Митчелл поднес руку ко рту и слегка откашлялся.
– Как я уже сказал, это существо не является homo sapiens, – прочистив горло и глядя Ларкину прямо в глаза, начал он, – хотя внешне вполне может выглядеть как обыкновенный человек. Однако кожа у него гораздо эластичнее, чем у нас. Вернее говоря, она такая же эластичная, как у человеческого зародыша Похоже, это ее качество сохранится и в дальнейшем. Впрочем, время покажет. Череп у него такой же мягкий, как у грудного ребенка. И вполне вероятно, тоже может оставаться таковым на протяжении всей его жизни, хотя утверждать что-либо наверняка в данном случае нельзя. И еще. У него до сих пор не закрылся родничок. Более того, если верить последним рентгенограммам, тенденция к его зарастанию отсутствует, а это означает, что он не закроется никогда.
– Боже правый! – воскликнул Ларкин.
Он не мог удержаться, чтобы не пощупать собственную голову.

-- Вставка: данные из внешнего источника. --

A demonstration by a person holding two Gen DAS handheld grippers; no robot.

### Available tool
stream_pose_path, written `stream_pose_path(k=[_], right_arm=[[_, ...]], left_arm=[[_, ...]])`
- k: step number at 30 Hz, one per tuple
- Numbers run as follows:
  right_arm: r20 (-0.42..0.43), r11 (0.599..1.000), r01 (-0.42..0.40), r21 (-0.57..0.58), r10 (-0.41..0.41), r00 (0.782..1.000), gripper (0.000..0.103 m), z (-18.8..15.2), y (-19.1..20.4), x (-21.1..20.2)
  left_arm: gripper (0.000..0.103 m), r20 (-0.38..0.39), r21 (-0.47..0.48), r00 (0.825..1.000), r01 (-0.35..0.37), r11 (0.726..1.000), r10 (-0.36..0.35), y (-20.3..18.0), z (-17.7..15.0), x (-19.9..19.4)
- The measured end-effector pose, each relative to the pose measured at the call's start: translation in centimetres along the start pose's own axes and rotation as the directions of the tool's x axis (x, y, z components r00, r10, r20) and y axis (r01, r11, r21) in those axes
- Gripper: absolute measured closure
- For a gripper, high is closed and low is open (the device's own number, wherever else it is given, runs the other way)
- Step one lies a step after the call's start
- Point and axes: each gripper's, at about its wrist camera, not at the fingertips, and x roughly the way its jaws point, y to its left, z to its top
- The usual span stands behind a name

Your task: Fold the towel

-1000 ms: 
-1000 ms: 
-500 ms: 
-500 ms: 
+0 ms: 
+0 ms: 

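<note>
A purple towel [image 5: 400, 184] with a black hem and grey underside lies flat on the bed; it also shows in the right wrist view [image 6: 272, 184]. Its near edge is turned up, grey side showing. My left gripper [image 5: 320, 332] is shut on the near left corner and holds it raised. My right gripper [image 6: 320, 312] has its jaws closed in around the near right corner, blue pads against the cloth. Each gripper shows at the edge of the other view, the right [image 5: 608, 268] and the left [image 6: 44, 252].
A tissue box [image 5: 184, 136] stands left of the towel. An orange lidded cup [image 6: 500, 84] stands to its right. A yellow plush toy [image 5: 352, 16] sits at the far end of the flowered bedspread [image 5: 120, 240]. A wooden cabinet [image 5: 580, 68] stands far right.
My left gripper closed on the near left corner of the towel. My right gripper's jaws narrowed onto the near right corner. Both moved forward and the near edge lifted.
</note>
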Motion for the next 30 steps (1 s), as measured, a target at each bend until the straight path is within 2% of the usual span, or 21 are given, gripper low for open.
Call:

Детские роднички всегда вызывали у него странное беспокойство. У самого Ларкина детей не было. Очевидно, поэтому он никак не мог привыкнуть к столь необыкновенному явлению – в отличие от матерей, которых ничуть не удивляли затянутые кожей дырки в голове их малышей.
– Кстати говоря, это существо в утробном состоянии развивалось совершенно не так, как обычно растет и развивается обычный человеческий зародыш, – продолжал Митчелл. – Анализ околоплодной жидкости показал, что при рождении он представлял собой маленькое, но полностью развитое существо мужского пола. Вполне возможно, что благодаря своей столь поразительной эластичности он, едва покинув утробу матери, встал на ноги и начал самостоятельно передвигаться, как: делают это сразу после рождения жеребята или детеныши жирафа.